Je me suis aperçu, en lisant l'éditorial d'Alberoni, que mes clients les plus prestigieux m'appliquaient le test des deux minutes, à mon insu et peut-être au leur. Je comprends mieux à présent, la violente migraine qui me saisit avant et pendant chacune de nos entrevues.
Jusqu'ici je pensais avoir avec mes interlocuteurs des relations courtoises, où j'étais considéré avec le respect un peu cérémonieux dû au "professeur". Nos entretiens, se déroulaient dans un style décontracté, presque nonchalant, et on procédait par bâtons rompus, quelquefois même en passant du coq à l'âme... pardon pour le lapsus, du coq à l'âne. Après les séances, qui se déroulaient de façon courtoise et presque amicale, je poussais un soupir de soulagement, sans savoir pourquoi. Maintenant je sais!

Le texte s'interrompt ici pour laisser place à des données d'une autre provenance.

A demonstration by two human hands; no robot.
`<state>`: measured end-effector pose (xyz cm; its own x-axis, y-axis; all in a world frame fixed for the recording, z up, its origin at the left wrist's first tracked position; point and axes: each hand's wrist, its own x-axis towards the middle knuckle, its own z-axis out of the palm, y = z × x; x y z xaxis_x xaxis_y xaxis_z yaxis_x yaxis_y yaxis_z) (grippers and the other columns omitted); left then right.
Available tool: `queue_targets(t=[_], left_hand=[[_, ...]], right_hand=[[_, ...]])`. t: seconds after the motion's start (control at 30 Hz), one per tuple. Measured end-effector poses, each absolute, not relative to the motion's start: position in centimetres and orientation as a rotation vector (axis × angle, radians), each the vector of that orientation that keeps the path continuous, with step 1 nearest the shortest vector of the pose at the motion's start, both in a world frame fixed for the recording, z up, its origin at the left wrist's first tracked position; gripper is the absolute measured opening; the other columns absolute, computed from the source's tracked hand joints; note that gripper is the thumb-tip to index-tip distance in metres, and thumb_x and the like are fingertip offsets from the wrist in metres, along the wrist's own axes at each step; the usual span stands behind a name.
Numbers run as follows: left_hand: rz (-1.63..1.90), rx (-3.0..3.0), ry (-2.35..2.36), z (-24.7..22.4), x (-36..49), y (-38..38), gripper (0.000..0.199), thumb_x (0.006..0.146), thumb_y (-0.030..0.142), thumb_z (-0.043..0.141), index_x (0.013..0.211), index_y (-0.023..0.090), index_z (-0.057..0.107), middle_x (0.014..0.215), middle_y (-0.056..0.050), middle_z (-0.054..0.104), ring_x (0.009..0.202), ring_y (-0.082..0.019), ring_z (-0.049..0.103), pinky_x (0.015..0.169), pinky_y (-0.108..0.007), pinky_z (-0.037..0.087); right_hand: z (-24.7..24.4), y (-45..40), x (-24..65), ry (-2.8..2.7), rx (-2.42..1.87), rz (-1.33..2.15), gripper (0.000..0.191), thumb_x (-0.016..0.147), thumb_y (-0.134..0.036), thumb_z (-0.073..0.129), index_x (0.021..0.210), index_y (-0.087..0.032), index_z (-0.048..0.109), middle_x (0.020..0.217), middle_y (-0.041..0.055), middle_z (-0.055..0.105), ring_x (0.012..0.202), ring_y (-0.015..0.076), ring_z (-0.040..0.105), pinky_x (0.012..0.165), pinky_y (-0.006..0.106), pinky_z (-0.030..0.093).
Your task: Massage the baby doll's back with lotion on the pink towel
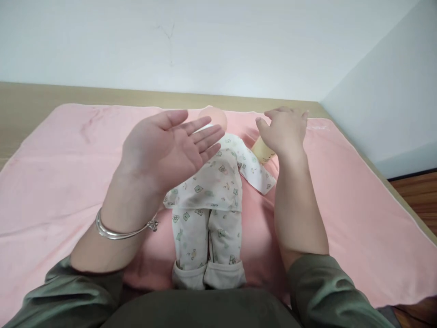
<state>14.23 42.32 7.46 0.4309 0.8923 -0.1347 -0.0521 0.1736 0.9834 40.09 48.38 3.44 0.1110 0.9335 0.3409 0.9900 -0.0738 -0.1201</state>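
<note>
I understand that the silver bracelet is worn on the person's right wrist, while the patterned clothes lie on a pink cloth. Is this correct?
Not quite: the head view shows the silver bracelet on the arm of the left hand, at the left wrist, not the right. The patterned clothes do lie on a pink cloth.

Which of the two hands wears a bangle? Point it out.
The left hand, palm in view, with a silver bangle around its wrist; the right hand shows none.

Printed pyjamas (218, 187) on pink cloth (355, 196) over tan tabletop (27, 107)
</note>
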Motion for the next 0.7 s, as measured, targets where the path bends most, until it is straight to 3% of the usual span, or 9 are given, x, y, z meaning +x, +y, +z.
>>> queue_targets(t=[0.13, 0.33, 0.4, 0.53, 0.7], left_hand=[[0.924, 1.300, 1.058, 8.3, 12.4, 42.1, 0.063, 0.103, 0.045, 0.017, 0.150, 0.021, 0.050, 0.141, -0.008, 0.063, 0.152, -0.035, 0.040, 0.113, -0.062, 0.042], [0.991, 1.331, 1.051, 9.0, 10.6, 40.2, 0.063, 0.104, 0.045, 0.010, 0.155, 0.028, 0.044, 0.144, 0.001, 0.063, 0.152, -0.034, 0.037, 0.114, -0.060, 0.038], [1.014, 1.328, 0.977, 9.1, 10.8, 39.9, 0.061, 0.105, 0.042, 0.012, 0.152, 0.030, 0.048, 0.145, 0.005, 0.062, 0.152, -0.033, 0.037, 0.113, -0.059, 0.040], [1.067, 1.441, 1.232, 9.1, 12.4, 39.8, 0.055, 0.103, 0.031, 0.023, 0.133, 0.024, 0.068, 0.142, -0.001, 0.064, 0.154, -0.037, 0.031, 0.112, -0.064, 0.045], [0.998, 1.407, 1.052, 9.1, 14.3, 39.1, 0.051, 0.106, 0.044, 0.028, 0.130, 0.021, 0.067, 0.149, -0.003, 0.059, 0.158, -0.037, 0.020, 0.123, -0.064, 0.041]], right_hand=[[2.9, 48.7, 40.7, -1.876, -2.021, -0.237, 0.053, 0.102, -0.054, 0.037, 0.120, -0.017, 0.070, 0.135, 0.0196, 0.062, 0.131, 0.0404, 0.048, 0.119, 0.073, 0.021], [2.8, 48.2, 40.3, -1.841, -2.101, -0.262, 0.051, 0.103, -0.051, 0.035, 0.127, -0.019, 0.067, 0.142, 0.0170, 0.058, 0.137, 0.0405, 0.045, 0.119, 0.078, 0.013], [3.3, 47.7, 39.8, -1.848, -2.139, -0.299, 0.050, 0.103, -0.049, 0.035, 0.130, -0.019, 0.064, 0.151, 0.0173, 0.049, 0.145, 0.0430, 0.037, 0.117, 0.082, 0.006], [5.4, 45.2, 37.3, -1.891, -2.120, -0.376, 0.060, 0.103, -0.050, 0.042, 0.152, -0.016, 0.044, 0.170, 0.0192, 0.012, 0.158, 0.0483, 0.000, 0.114, 0.085, -0.004], [7.8, 40.3, 31.6, -2.092, -1.752, -0.103, 0.068, 0.107, -0.053, 0.019, 0.166, -0.020, 0.012, 0.172, 0.0108, 0.006, 0.162, 0.0339, 0.000, 0.126, 0.072, -0.002]])
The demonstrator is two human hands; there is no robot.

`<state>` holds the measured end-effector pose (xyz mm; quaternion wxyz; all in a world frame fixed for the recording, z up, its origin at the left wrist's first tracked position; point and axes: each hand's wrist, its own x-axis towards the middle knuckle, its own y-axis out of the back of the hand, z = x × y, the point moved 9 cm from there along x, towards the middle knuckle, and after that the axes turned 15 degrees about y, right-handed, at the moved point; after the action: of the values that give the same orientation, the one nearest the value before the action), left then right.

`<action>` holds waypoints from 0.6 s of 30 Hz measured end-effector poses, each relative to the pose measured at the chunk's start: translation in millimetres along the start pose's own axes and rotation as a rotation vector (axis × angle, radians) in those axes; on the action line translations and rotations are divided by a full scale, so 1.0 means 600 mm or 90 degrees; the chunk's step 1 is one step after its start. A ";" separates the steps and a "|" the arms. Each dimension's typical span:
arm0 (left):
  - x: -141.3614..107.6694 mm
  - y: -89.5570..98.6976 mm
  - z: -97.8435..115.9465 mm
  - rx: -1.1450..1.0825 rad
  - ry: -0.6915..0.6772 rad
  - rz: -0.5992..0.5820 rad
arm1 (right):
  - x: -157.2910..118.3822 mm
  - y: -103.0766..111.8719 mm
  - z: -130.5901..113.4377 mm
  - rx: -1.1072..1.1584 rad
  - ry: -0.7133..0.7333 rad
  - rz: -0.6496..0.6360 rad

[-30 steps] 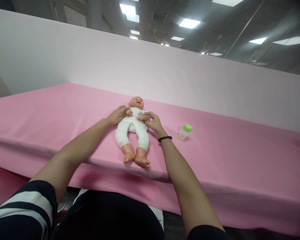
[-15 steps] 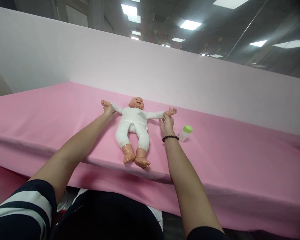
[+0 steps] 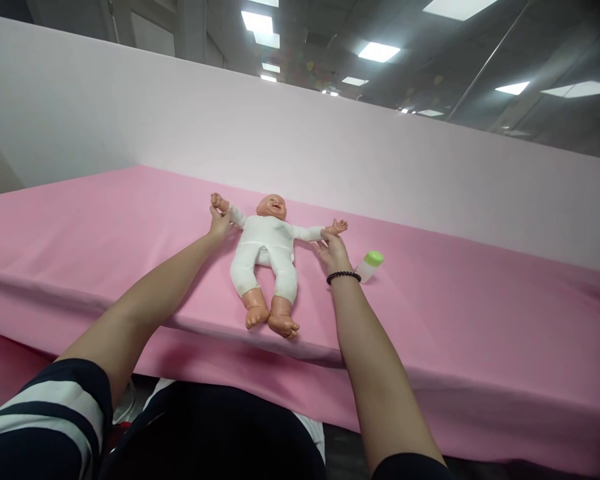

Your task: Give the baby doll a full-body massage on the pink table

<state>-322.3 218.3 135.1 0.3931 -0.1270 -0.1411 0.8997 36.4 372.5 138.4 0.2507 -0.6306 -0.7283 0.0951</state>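
A baby doll (image 3: 266, 239) with a white cloth body lies on its back on the pink-covered table (image 3: 455, 313), head toward the wall and bare feet toward me. Its arms stretch out to both sides. My left hand (image 3: 221, 224) is closed around the doll's arm near the wrist, on the left. On the right, my right hand (image 3: 334, 251) grips the other forearm by the wrist, thumb on top, some fingers loosely apart below. A clear bottle with a green cap (image 3: 370, 267) stands tilted-looking just right of my right wrist.
A white wall panel (image 3: 300, 147) runs along the table's back edge, with dark glass (image 3: 405, 73) above it reflecting ceiling lights. The pink cover hangs over the table's front edge close to my body.
Both doll arms have been drawn slightly inward, the left-side one bending with its hand raised a little. My hands moved in with them. The bottle stays put.
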 end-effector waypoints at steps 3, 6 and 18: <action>-0.039 -0.045 0.020 0.184 -0.154 -0.098 | -0.009 -0.037 -0.034 -0.090 0.135 -0.130; -0.082 -0.089 0.025 0.405 -0.317 -0.168 | -0.040 -0.099 -0.057 -0.220 0.304 -0.321; -0.064 -0.077 0.014 0.332 -0.258 -0.135 | -0.057 -0.131 -0.039 -0.267 0.335 -0.353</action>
<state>-268.7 218.7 164.1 0.4678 0.1747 0.0061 0.8664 -18.1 320.6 185.7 0.3104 -0.4515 -0.7846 -0.2901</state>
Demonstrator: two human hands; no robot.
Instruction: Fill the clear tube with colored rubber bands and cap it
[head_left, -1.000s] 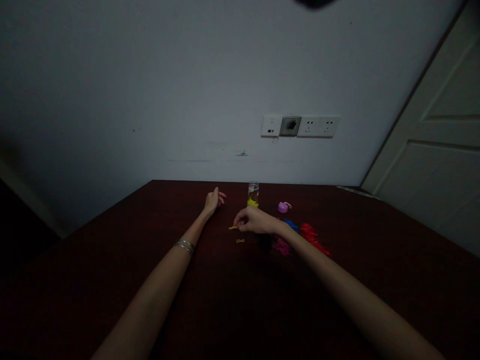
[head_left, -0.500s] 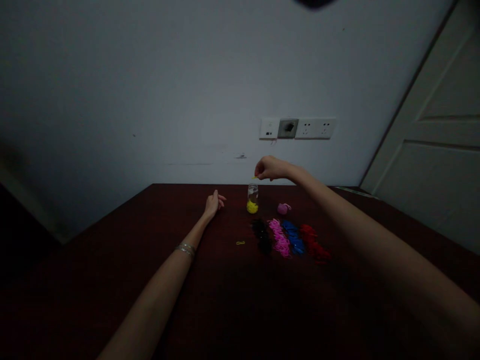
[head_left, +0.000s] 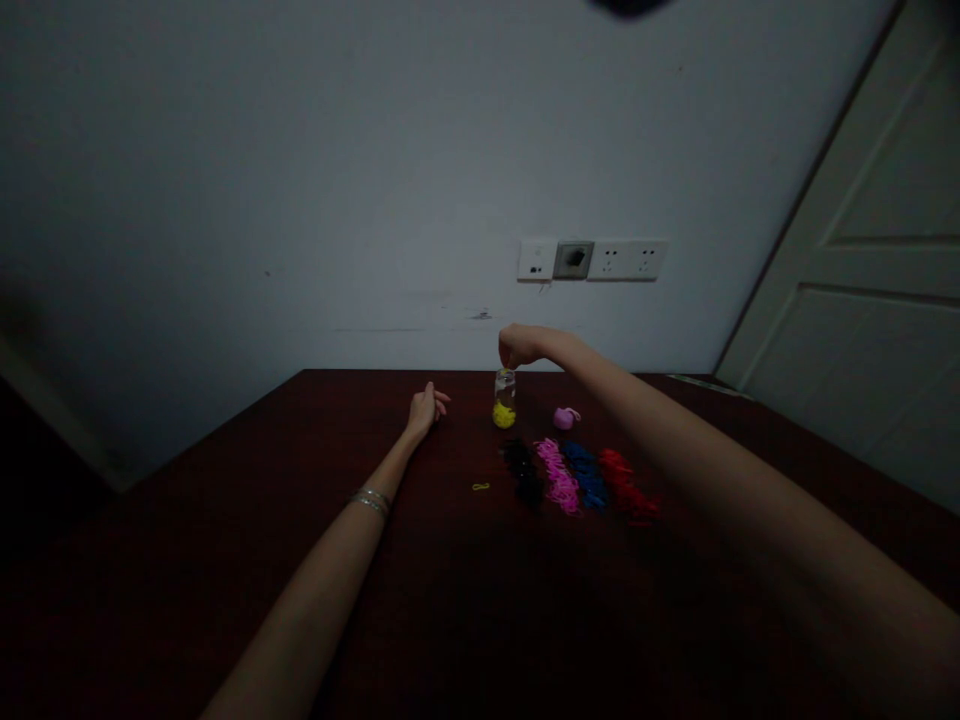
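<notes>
A clear jar (head_left: 505,388) stands upright near the table's back edge, with yellow bands (head_left: 503,415) at its bottom. Right at its mouth is my right hand (head_left: 519,345), its fingers pinched on a small yellow band that barely shows. My left hand (head_left: 425,408) rests on the table left of the jar, fingers apart and holding nothing. One yellow band (head_left: 481,487) lies alone in front of the jar. To its right are piles of black bands (head_left: 523,472), pink bands (head_left: 559,478), blue bands (head_left: 586,475) and red bands (head_left: 627,487).
A small pink-purple object (head_left: 565,418) with a loop sits right of the jar. The dark red table (head_left: 420,600) meets a wall that carries sockets (head_left: 626,260). A pale door (head_left: 877,270) stands at the right.
My right hand has moved slightly left and down, bringing the yellow band from above the jar to its mouth. My left hand looks unchanged.
</notes>
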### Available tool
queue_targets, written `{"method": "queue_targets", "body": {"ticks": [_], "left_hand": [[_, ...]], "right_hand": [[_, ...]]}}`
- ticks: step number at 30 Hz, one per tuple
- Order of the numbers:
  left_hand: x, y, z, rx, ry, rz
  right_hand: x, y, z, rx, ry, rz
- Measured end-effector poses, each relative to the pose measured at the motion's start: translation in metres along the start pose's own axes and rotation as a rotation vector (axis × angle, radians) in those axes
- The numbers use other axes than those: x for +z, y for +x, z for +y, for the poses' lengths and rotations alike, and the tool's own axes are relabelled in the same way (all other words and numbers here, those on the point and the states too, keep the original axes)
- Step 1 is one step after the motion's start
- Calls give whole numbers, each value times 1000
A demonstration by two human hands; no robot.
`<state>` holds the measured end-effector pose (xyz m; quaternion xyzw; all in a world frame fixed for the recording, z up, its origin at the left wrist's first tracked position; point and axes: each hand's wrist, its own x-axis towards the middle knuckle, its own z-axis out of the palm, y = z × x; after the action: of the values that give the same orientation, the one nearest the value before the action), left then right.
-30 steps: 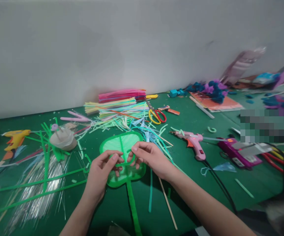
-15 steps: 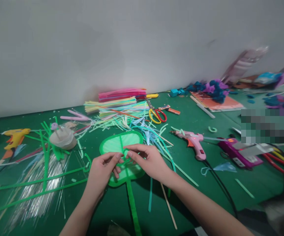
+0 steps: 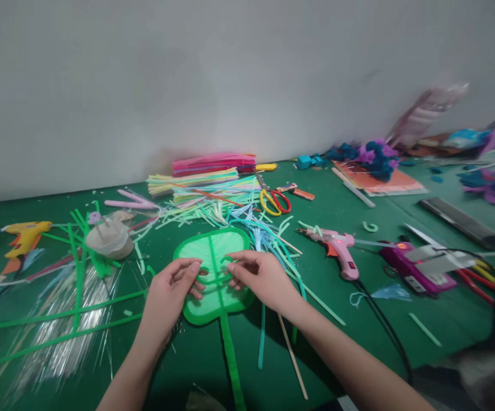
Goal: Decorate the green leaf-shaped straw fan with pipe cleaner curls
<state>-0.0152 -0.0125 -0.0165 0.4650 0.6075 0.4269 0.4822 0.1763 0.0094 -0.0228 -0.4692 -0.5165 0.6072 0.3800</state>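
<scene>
Strip (image 3: 212,282), thin, green, was pinched in your left hand (image 3: 172,291) at nine o'clock and right hand (image 3: 262,279) at three, over the green fan (image 3: 213,257). Scissors (image 3: 275,202) lay at fan's one o'clock.

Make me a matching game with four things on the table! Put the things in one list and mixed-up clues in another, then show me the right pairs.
Things:
1. Fan
2. Scissors
3. Yellow glue gun
4. Power strip

Clues:
A. On the left side of the table
B. Purple
C. Green, partly behind the left hand and right hand
D. One red handle loop and one yellow

Right pairs: 1-C, 2-D, 3-A, 4-B
</scene>
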Motion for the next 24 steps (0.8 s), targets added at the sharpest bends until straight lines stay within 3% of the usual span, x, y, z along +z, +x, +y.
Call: {"method": "queue_targets", "body": {"ticks": [5, 8, 11, 19, 24], "left_hand": [[-10, -21, -10, 68, 295, -15], [-10, -37, -23, 400, 627, 57], [-4, -49, -35, 709, 809, 117], [9, -65, -43, 867, 964, 163], [13, -71, -51, 873, 1004, 111]], "right_hand": [[2, -19, 6, 85, -50, 57], [7, -28, 12, 127, -98, 65], [15, -34, 16, 133, -167, 88], [14, -40, 25, -251, -575, 236], [9, -38, 23, -339, -682, 219]]}}
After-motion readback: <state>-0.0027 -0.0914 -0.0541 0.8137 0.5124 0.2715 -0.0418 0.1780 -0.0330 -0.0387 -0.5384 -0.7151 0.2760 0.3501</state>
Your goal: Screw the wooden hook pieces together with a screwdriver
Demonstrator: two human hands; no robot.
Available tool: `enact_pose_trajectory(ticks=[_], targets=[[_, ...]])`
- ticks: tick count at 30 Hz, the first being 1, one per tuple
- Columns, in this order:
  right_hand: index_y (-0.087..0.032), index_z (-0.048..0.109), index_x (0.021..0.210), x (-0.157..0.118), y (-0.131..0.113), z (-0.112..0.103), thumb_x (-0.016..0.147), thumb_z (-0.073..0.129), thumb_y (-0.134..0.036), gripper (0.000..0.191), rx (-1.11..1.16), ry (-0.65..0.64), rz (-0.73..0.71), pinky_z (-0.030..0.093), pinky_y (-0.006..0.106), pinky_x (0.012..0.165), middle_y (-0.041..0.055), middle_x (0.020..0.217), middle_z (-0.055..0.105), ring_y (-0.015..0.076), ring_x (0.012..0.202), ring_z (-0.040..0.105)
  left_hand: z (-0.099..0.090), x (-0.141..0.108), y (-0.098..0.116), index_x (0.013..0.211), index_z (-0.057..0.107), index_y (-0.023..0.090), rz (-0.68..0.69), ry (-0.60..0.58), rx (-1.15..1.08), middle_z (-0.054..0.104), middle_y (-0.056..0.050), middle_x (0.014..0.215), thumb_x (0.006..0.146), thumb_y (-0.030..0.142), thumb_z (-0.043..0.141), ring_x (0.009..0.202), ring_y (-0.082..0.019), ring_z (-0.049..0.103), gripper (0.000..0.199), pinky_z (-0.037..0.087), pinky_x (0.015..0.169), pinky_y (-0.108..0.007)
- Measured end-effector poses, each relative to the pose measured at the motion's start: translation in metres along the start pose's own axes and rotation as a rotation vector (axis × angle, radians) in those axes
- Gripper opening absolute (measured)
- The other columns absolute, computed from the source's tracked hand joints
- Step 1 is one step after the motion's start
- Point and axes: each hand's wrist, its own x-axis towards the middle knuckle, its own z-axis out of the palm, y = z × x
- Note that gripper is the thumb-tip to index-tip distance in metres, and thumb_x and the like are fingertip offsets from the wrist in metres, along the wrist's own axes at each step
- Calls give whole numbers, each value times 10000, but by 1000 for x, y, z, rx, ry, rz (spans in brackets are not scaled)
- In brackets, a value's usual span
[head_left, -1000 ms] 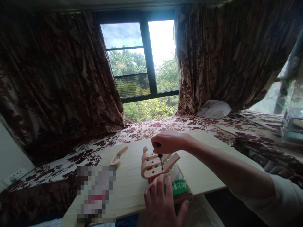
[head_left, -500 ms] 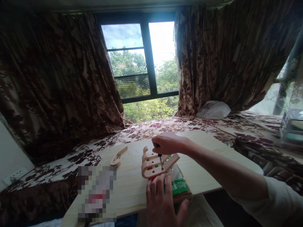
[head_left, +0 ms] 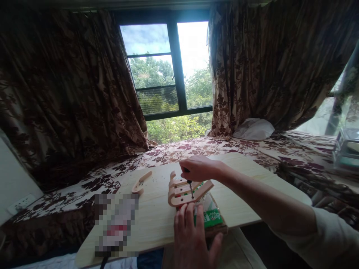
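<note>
My right hand (head_left: 199, 167) is closed around the dark handle of a screwdriver (head_left: 192, 189), held upright. Its tip meets a screw spot on the nearest of several curved wooden pieces (head_left: 174, 203), which stand side by side with dark screws or holes in them. Under these pieces lies a green, white and red package (head_left: 212, 218) marked 220g, on top of something brown. My left hand (head_left: 193, 235) lies with fingers spread over the package, its fingertips at the near edge of the closest wooden piece.
A light wooden board (head_left: 157, 216) carries the work. One loose curved wooden piece (head_left: 139, 184) with small dark bits lies at the left, behind a blurred-out object (head_left: 117, 226). Beyond are a flowered cover (head_left: 185, 147), a white plastic bag (head_left: 254, 129) and a clear box (head_left: 346, 149).
The view has tilted slightly downward and shifted. Both hands, the screwdriver and the wooden pieces keep nearly the same places relative to each other.
</note>
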Motion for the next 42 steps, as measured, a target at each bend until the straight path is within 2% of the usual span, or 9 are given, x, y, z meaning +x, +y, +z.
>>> enact_pose_trajectory(ticks=[6,11,16,22,29,34,37,42], targets=[[-224,628,884,-6,4,-11,783,485,-347,214,17,-58,-44,258,240,491,31,798,668,138,630,522,2,-2,-13,1224,511,208,127,24,115,478,-64,1247,752,556,546,1161,-264,387,587,314,967,-399],[-226,620,883,-7,4,-7,806,461,-315,198,24,-29,-74,252,240,500,31,818,668,132,647,521,-1,0,-6,1231,508,229,62,-14,72,464,-61,1272,761,542,543,1178,-261,383,566,319,980,-408],[-209,608,900,-4,1,0,820,458,-333,210,20,1,-15,264,247,499,53,845,677,155,686,567,2,-2,4,1188,547,221,-63,45,6,440,-94,1310,744,565,549,1209,-286,378,561,315,997,-454],[-196,618,874,-6,-6,-7,813,467,-319,204,0,-6,-2,277,253,492,64,812,683,176,698,602,13,-3,-4,1179,558,208,15,97,104,402,-156,1371,694,639,557,1184,-314,412,649,351,932,-452],[-192,617,869,-8,-5,-4,816,470,-317,200,4,45,-6,290,248,497,62,809,685,169,682,597,13,3,-7,1138,581,223,25,55,131,462,-154,1315,622,632,628,1122,-315,447,660,358,904,-460],[-206,646,881,-8,-1,-10,820,483,-348,225,11,-36,-42,320,243,520,52,806,685,157,678,581,12,6,-6,1104,593,213,49,79,142,515,-134,1235,604,620,644,1089,-309,455,647,347,905,-452],[-215,660,882,-9,1,-13,805,502,-349,221,27,-67,-50,311,239,510,43,805,686,152,673,578,11,7,-5,1105,590,212,45,85,139,522,-127,1215,607,609,645,1087,-317,451,638,340,909,-460],[-191,663,867,-10,3,-7,810,490,-363,250,28,-24,7,309,243,502,68,824,688,168,701,593,11,3,-3,1139,561,208,-6,82,56,462,-124,1281,669,595,608,1160,-316,417,610,354,935,-451]])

En repassant mentalement ces échanges, je me suis aperçu que j'étais peut-être manipulé, ce qui est un comble pour un spécialiste de la désinformation! Mes puissants interlocuteurs, décrivaient autour de moi des cercles sémantiques de plus en plus serrés, comme l'épervier qui guette sa proie pour, ensuite, après m'avoir présenté la situation de la manière la plus floue et la plus confuse possible, fondre sur moi avec la question " qua feriez-vous à ma place?" ou encore " quelle est la bonne décision?. Ignorant le jeu, je répondais immédiatement et d'instinct, de manière spontanée et sans réfléchir. Et c'était souvent, sinon la bonne réponse, du moins, celle qui correspondait à l'intuition du fondateur et pour lequel il voulait avoir confirmation. Mon subconscient devait se rendre compte de la manipulation puisqu'avant nos séances, je vidais mon esprit et j'évitais de lire ou d'écouter quoi que ce soit en relation avec les affaires en cours.
Mon ego ravalé, je dois admettre que mes clients ont raison et d'ailleurs ils ont su remarquablement s'entourer, évitant les pièges des critères standardisés des questionnaires. A ce propos il me faut signaler une règle qui m'a été apprise par Richard Wagner dans Siegfried, un drame d'apprentissage. Le sage ne pose jamais de questions dont il a la réponse pour le plaisir de mettre son interlocuteur en défaut, mais des questions dont il n'a pas la réponse, dans l'espoir que les efforts communs d'élucidation avec son conseiller lui permette d'avancer dans la connaissance. Je n'ai jamais procédé autrement lors des soutenances de thèse que je présidais et j'ai ainsi appris beaucoup de ces échanges tatônnants avec mes élèves.